El Comité Nacional por la Defensa de la Democracia (Conade) pidió la derogación de esta norma pues alega que tiene el objetivo de generar acciones de inteligencia financiera contra la población, control de las actividades económicas, persecución y amedrentamiento. 

Roberto Laserna, investigador social afiliado al Centro de Estudios de la Realidad Económica y Social (Ceres), explicó a BBC Mundo que la norma permite investigar todo tipo de transacciones de cualquier cuenta bancaria que resulte sospechosa.  

Por esta razón los comerciantes, formales e informales, temen verse afectados por esta nueva legislación. Asimismo, dirigentes políticos de oposición consideran que la ley madre puede ser usada como un mecanismo de persecución política, considerando la existencia de presos políticos en ese país desde las protestas antigubernamentales de 2019.

Para el 6 de septiembre de 2021 Global Human Rights League documentó la existencia de 42 presos políticos de Luis Arce/Evo Morales en Bolivia. Esta cifra incluye a la ex presidenta interina Jeannine Añez, quien está en prisión desde marzo, acusada de sedición y terrorismo. 

Discurso de choque de Luis Arce

A pesar de que los movimientos afines al gobierno de Luis Arce se han enfrentado a los manifestantes opositores a la ley madre, el presidente de Bolivia pidió el miércoles 11 de noviembre a sus bases que se levanten en contra del paro nacional. 

Afirmó que las protestas son un pretexto para  eludir los juicios por las revueltas del año 2019 que derivó en la renuncia y salida del país del entonces presidente socialista Evo Morales. El gobierno de Arce alega que esa revuelta se trató de un supuesto golpe de Estado. 

Luis Arce, presidente de Bolivia. Foto: EFE

“Hay que ser loco para pensar que nuestro gobierno va afectar a los más pobres”, dijo Arce, según reseñaron los medios locales. El discurso oficial se enfoca en que las protestas solo buscan desestabilizar al gobierno.  El viceministro de Coordinación con los Movimientos Sociales, Juan Vilca, aseguró que la ley no afectará al sector informal sino a quienes se enriquecen de forma ilícita

Represión y agresiones a la prensa 

Los periodistas y trabajadores de la prensa también se han visto afectados por la represión durante los tres días de protestas en Bolivia. 

En la ciudad andina de Oruro, un grupo de periodistas protestaron el martes luego de ser agredidos mientras realizaban la cobertura de las manifestaciones. El reclamo fue reprimido por funcionarios policiales. 

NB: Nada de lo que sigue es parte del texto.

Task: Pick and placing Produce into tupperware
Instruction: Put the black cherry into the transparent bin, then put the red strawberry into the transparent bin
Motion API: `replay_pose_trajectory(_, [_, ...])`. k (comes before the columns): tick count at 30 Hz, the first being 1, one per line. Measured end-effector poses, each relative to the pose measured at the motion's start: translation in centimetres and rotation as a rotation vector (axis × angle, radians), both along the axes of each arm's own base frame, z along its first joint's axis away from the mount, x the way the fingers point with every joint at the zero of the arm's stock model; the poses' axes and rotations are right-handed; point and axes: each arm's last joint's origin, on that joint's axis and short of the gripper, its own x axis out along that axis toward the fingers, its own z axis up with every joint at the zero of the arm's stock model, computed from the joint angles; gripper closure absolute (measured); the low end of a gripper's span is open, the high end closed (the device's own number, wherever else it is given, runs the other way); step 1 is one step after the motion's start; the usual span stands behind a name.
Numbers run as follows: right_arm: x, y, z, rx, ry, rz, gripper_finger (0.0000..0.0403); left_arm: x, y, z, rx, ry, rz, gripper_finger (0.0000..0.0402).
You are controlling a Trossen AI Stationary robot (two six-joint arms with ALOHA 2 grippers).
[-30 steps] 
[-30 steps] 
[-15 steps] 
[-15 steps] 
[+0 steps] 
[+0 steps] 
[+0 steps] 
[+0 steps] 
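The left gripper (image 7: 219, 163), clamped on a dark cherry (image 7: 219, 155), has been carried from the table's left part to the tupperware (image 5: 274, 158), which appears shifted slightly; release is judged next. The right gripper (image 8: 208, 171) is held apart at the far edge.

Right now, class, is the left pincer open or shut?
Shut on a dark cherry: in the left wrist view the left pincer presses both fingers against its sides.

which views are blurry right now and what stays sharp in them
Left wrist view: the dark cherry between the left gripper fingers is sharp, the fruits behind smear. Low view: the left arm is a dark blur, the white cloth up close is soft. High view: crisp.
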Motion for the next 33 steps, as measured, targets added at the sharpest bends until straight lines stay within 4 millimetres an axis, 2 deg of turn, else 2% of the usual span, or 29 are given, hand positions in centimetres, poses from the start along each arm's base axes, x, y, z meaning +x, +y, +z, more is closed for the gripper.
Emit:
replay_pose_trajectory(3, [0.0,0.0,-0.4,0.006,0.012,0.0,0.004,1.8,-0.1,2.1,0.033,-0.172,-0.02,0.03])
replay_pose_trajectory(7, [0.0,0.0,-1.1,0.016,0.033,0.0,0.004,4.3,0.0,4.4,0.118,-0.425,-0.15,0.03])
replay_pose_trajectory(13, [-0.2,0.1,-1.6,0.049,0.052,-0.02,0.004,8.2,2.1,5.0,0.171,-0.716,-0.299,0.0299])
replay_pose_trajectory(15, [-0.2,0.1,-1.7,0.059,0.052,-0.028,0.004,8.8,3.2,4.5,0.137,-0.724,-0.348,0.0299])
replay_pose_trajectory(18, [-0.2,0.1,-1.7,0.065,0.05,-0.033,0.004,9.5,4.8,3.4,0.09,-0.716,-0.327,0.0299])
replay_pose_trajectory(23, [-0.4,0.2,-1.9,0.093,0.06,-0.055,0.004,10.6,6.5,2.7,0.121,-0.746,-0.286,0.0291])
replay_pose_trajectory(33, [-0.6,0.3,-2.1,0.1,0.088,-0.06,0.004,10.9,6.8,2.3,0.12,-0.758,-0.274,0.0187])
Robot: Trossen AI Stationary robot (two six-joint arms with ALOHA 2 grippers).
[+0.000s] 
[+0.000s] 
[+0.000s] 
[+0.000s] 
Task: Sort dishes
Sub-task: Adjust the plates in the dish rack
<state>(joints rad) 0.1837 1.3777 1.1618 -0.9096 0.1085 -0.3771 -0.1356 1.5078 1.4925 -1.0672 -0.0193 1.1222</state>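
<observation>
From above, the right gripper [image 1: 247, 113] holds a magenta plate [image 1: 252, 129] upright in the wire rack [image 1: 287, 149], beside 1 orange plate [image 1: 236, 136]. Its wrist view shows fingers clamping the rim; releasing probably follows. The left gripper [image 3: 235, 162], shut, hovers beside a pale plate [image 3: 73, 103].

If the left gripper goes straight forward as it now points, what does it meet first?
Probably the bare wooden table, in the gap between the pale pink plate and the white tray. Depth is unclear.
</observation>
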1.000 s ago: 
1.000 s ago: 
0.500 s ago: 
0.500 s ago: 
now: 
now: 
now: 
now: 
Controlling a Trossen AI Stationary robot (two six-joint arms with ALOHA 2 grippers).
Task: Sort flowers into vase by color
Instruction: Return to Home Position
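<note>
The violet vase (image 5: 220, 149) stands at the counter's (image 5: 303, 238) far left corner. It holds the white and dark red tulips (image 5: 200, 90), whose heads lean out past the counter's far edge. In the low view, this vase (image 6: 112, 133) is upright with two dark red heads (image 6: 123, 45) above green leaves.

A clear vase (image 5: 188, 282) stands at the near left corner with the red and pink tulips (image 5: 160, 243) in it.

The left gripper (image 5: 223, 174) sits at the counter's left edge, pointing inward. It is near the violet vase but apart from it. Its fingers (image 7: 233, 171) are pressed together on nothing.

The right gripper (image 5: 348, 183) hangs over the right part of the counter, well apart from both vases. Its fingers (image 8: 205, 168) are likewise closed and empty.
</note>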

Juan Carlos Yaparí, dirigente del sindicato de este gremio, fue golpeado en el rostro por un policía antimotines, lo que le provocó un sangrado nasal.

Los periodistas denunciaron agresiones en las jornadas de huelga (EFE/Juan Carlos Torrejon)

“Unos 20 periodistas, todos identificados con chalecos, credenciales y la leyenda de Prensa, expresaron protesta a gritos por la violencia y un jefe policial justificó la agresión al señalar que los agresores confundieron a los periodistas con sindicalistas del comercio informal”, denunció la Asociación Nacional de la Prensa (ANP) en un comunicado.

La protesta en el país se mantiene. Arce ha rechazado las manifestaciones sociales y no ha mostrado intenciones de revertir la ley madre para contribuir a la calma social.